Kontoor Brands Inc (KTB)

Solvency ratios

Dec 31, 2023 Dec 31, 2022 Dec 31, 2021 Dec 31, 2020 Dec 31, 2019
Debt-to-assets ratio 0.46 0.49 0.52 0.57 0.60
Debt-to-capital ratio 0.67 0.76 0.84 0.91 0.93
Debt-to-equity ratio 2.05 3.12 5.34 10.49 13.19
Financial leverage ratio 4.42 6.31 10.35 18.26 21.91

Kontoor Brands Inc's solvency ratios indicate the company's ability to meet its financial obligations in the long term.

The debt-to-assets ratio has been trending downwards over the past five years, from 0.60 in 2019 to 0.46 in 2023. This suggests that Kontoor Brands Inc has been decreasing its reliance on debt to finance its assets, leading to a stronger financial position.

Similarly, the debt-to-capital ratio has also shown a decreasing trend, declining from 0.93 in 2019 to 0.67 in 2023. This indicates that the company's overall capital structure has become less debt-dependent, which is a positive sign for investors and creditors.

The debt-to-equity ratio has experienced a significant improvement over the years, dropping from 13.19 in 2019 to 2.05 in 2023. This decline indicates that the company has reduced its debt relative to its shareholder equity, improving its financial leverage and solvency position.

Lastly, the financial leverage ratio has also decreased significantly, from 21.91 in 2019 to 4.42 in 2023. This suggests that Kontoor Brands Inc has been reducing its reliance on debt financing, which has positively impacted its financial leverage and overall solvency.

In summary, Kontoor Brands Inc's solvency ratios have shown a consistent improvement over the years, reflecting the firm's efforts to strengthen its financial position and reduce its debt burden.


Coverage ratios

Dec 31, 2023 Dec 31, 2022 Dec 31, 2021 Dec 31, 2020 Dec 31, 2019
Interest coverage 7.73 10.14 7.29 2.46 4.78

The interest coverage ratio of Kontoor Brands Inc has exhibited fluctuations over the past five years.
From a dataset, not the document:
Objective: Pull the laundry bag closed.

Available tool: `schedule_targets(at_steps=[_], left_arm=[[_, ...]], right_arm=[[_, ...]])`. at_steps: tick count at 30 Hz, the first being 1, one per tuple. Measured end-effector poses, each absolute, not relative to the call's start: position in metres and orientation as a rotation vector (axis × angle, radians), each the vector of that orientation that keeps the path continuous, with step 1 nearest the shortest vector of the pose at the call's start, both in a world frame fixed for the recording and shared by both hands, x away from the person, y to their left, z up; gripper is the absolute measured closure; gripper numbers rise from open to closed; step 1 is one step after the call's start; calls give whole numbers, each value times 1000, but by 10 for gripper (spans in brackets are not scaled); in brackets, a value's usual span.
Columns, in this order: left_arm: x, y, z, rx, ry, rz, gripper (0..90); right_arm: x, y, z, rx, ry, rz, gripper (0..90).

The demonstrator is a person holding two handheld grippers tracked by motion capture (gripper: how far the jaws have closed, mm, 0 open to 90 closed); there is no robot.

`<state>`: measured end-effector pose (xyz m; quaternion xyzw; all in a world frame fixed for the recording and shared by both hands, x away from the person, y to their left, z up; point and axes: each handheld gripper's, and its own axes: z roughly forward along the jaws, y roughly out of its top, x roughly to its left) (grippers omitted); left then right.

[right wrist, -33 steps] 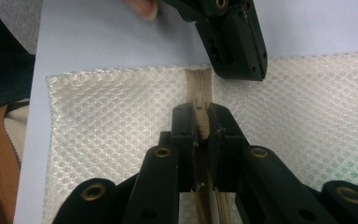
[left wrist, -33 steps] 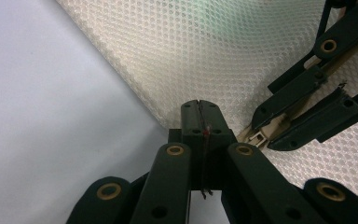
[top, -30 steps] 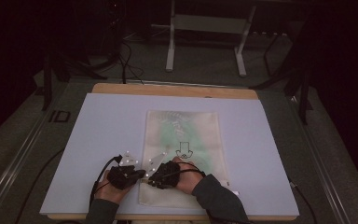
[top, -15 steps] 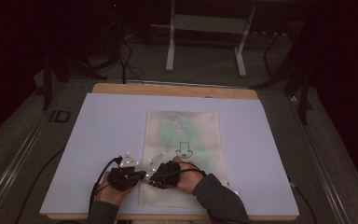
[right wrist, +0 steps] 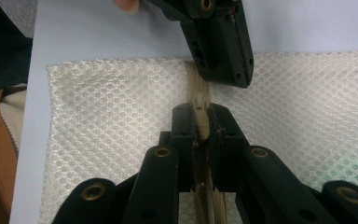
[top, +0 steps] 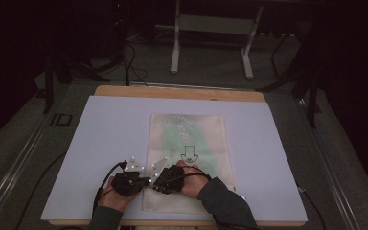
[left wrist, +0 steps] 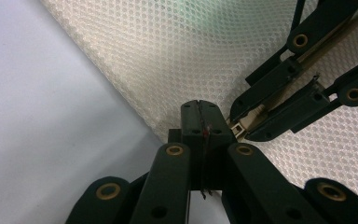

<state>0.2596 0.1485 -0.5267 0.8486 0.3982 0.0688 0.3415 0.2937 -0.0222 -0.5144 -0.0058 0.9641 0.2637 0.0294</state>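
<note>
1. Your right hand-held gripper (right wrist: 198,122) has its jaws closed on the zipper pull (right wrist: 200,122), ready to draw it along.
2. Your left hand-held gripper (left wrist: 199,122) pinches the mesh bag (top: 187,143) edge shut, anchoring it flat on the worktop (top: 110,124).

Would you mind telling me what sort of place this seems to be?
Probably a lab or recording studio: a work table under a plain white sheet, cables trailing over grey carpet, and a metal stand in the dark behind.
</note>
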Motion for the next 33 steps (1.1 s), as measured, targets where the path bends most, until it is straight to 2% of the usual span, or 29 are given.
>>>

In particular, the ratio stood at 7.73 in 2023, lower than the previous year's value of 10.14. Although the 2023 ratio indicates that the company generated sufficient operating income to cover its interest expense, the decline from the prior year suggests a potentially reduced ability to meet interest obligations.

Furthermore, the interest coverage ratio in 2023 was higher compared to 2021 and 2020, reflecting an improvement in the company's ability to service its interest payments during the most recent year. However, the ratio remains lower compared to the levels recorded in 2019, indicating a potential weakening of the company's financial position in terms of interest coverage over a longer timeframe.

Overall, the analysis of Kontoor Brands Inc's interest coverage ratios suggests fluctuations in the company's ability to cover its interest expenses over the past five years. It is important for investors and stakeholders to monitor this metric closely to assess the company's financial health and ability to meet its debt obligations.